The purpose of this program is to make it easier to judge forward-folded candidates in computational protein design pipelines.

Most computational design pipelines have one step that searches for sequences which satisfy the design goals and another that simulates some of those sequences to see which really do satisfy those goals. This second step is usually called forward-folding or computational validation. For each design chosen to be validated, hundreds of forward-folding simulations may be run. Each of these produces a single model which can be characterized by metrics expressing how realistic it is and how well it satisfies the design goals. These metrics include force-field scores, RMSDs to target structures, buried unsatisfied H-bond counts, and possibly other things like that. A design is promising if the forward-folded models that best satisfy the design goals are also the most realistic.

This program provides a number of utilities and features to make it easier to find promising designs:

  1. Extract quality metrics from forward-folded models and plot them against each other in any combination.
  2. Easily visualize specific models by right-clicking on plotted points.
  3. Plot multiple designs at once, for comparison purposes.
  4. Keep notes on each design, and search your notes to find the designs you want to visualize.


The most difficult part of installing show_my_designs is making sure all the required dependencies are present:

  • python 2.7
  • pygtk
  • numpy
  • scipy
  • pandas
  • numexpr

On linux, these most of these should already be installed, and all of these should be available through whatever package manager your distribution uses. On mac, homebrew seems to be the most promising route, but I haven’t tried it.

Bugs and New Features

If you find a bug, open an issue through the github interface:

If you’d like to fix a bug or make an improvement to the code, fork the project and make a pull request:


Use the -h flag to get help on using show_my_designs:

$ ./ -h Usage: …

Generally, the only arguments you need are the names of one or more directories containing the forward-folded models in the PDB format. For example:

$ ls

$ ls design_1

$ ./ design_*

This last command will launch the GUI. If you specified more than one design on the command line, the GUI will have a panel on the left listing all the designs being compared. You can control what is plotted by selecting one or more designs from this list. The search bar at the top of this panel can be used to filter the list for designs that have the search term in their descriptions. The buttons at the bottom can be used to save information about whatever designs are selected. The “Save selected paths” button will save a text file listing the path to the lowest scoring model for each selected design. The “Save selected funnels” button will save a PDF with the plot for each selected design on a separate page.

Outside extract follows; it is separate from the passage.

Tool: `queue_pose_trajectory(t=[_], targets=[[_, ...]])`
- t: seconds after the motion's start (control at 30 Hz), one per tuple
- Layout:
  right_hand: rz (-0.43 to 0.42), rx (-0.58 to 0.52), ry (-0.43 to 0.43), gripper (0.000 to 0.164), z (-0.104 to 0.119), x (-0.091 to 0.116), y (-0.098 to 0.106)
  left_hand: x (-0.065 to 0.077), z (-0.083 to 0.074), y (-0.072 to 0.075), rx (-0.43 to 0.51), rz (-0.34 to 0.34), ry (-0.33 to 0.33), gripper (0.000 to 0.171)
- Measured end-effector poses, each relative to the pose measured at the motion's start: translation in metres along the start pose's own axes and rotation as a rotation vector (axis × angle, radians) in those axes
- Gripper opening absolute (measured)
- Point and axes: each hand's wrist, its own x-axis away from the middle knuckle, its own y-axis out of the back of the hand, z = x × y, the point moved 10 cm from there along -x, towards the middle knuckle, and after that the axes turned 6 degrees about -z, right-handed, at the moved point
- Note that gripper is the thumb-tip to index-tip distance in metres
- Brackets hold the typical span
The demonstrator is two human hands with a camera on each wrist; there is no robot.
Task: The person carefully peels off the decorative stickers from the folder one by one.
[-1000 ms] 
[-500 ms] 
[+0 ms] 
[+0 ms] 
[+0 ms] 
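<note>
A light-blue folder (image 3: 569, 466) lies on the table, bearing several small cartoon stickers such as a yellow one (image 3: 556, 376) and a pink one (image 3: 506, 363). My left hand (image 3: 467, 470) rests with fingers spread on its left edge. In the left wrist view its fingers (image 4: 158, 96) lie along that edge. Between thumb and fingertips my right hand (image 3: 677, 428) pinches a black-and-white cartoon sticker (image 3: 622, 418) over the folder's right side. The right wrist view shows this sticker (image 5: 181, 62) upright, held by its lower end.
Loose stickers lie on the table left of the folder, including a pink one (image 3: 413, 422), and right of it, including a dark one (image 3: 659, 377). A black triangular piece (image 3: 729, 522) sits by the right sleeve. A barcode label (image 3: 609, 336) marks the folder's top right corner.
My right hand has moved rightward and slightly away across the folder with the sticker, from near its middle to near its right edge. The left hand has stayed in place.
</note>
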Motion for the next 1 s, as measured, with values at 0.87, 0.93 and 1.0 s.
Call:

The upper right area of the GUI will contain a plot with different metrics on the two axes where each point represents a single model. You can right-click on any point to take an action on the model represented by that point. Usually this means visualizing the model in an external program, like pymol or chimera. You can also run your own custom scripts; see the “customization” section below for more information.

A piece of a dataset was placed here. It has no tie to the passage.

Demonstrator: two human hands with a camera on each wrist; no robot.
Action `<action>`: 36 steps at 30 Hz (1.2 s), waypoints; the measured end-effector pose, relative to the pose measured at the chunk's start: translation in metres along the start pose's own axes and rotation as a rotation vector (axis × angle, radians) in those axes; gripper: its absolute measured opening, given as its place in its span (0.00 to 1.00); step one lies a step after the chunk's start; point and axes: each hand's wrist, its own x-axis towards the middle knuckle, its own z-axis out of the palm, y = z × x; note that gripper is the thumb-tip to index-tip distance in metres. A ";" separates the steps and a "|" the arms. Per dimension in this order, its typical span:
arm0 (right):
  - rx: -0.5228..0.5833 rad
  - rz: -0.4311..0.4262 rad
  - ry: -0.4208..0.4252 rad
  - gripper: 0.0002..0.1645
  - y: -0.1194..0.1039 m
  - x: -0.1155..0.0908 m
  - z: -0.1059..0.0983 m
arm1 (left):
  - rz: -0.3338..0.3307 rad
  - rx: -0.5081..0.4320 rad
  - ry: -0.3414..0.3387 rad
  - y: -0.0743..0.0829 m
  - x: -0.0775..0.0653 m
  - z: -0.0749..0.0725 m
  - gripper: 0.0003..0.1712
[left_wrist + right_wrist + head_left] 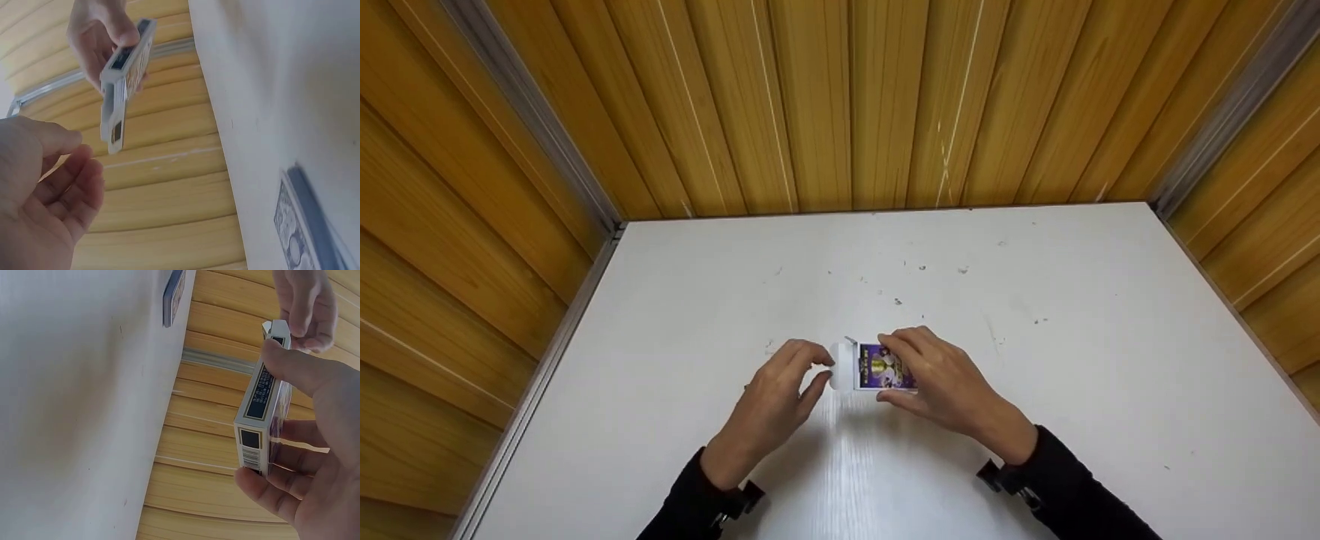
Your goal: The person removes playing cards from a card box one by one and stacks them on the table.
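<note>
My right hand (949, 379) grips a small playing-card box (885, 367), its thumb and fingers on opposite edges. The box has a purple printed face and white edges; a barcode marks its near end in the right wrist view. At its left end the white flap (842, 366) stands out, open. My left hand (776, 386) is beside that flap, fingers loosely bent, with nothing held between thumb and fingers. A deck of cards (295, 230) with a patterned back lies on the table in the left wrist view; the head view does not show it.
The white table (720, 285) carries scattered dark scuffs. Yellow wood-look panels (840, 105) rise behind it and at both sides, with grey metal posts (540, 112) at the corners.
</note>
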 end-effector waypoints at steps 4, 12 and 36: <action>0.004 -0.013 -0.003 0.46 -0.003 0.000 0.001 | 0.004 -0.099 -0.021 0.009 -0.001 0.011 0.16; -0.007 -0.060 0.020 0.46 -0.011 0.001 0.002 | -0.094 -0.219 -0.008 0.007 -0.004 0.021 0.13; -0.075 -0.144 0.084 0.46 -0.017 0.002 0.007 | -0.326 -0.414 -0.051 0.003 -0.004 0.024 0.13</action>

The tool bar below the plot can be used to pan around, zoom in or out, save an image of the plot, or change the axes. If the mouse is over the plot, its coordinates will be shown just to the right of these controls. Below the plot is a text form which can be used to enter a description of the design. These descriptions can be searched. I like using the ‘+’, ‘++’, … convention to rank designs so I can easily search for increasingly good designs.


Because every protein design pipeline is different, show_my_designs was written to be flexible. Providing a new way to visualize specific models is trivial. You just need to write a script with the extension *.sho that takes the path of a model as its only argument. show_my_designs will search for scripts with this extension in every directory starting with the directory containing the model in question and going down all the way to the root of the file system. Any scripts that are found are added to the menu you get by right-clicking on a point, using simple rules (the first letter is capitalized and underscores are converted to spaces) to convert the file name into a menu item name.

Another common modification is to change what metrics are extracted for each model. By default, only the metrics that outputted by rosetta’s loop modeling framework are extracted. The metrics include: the rosetta fullatom score, the RMSD to the native backbone, and the number of buried unsatisfied H-bonds. To add new metrics, you have to monkey-patch the show_my_designs module and call show_my_designs.main() from your own script.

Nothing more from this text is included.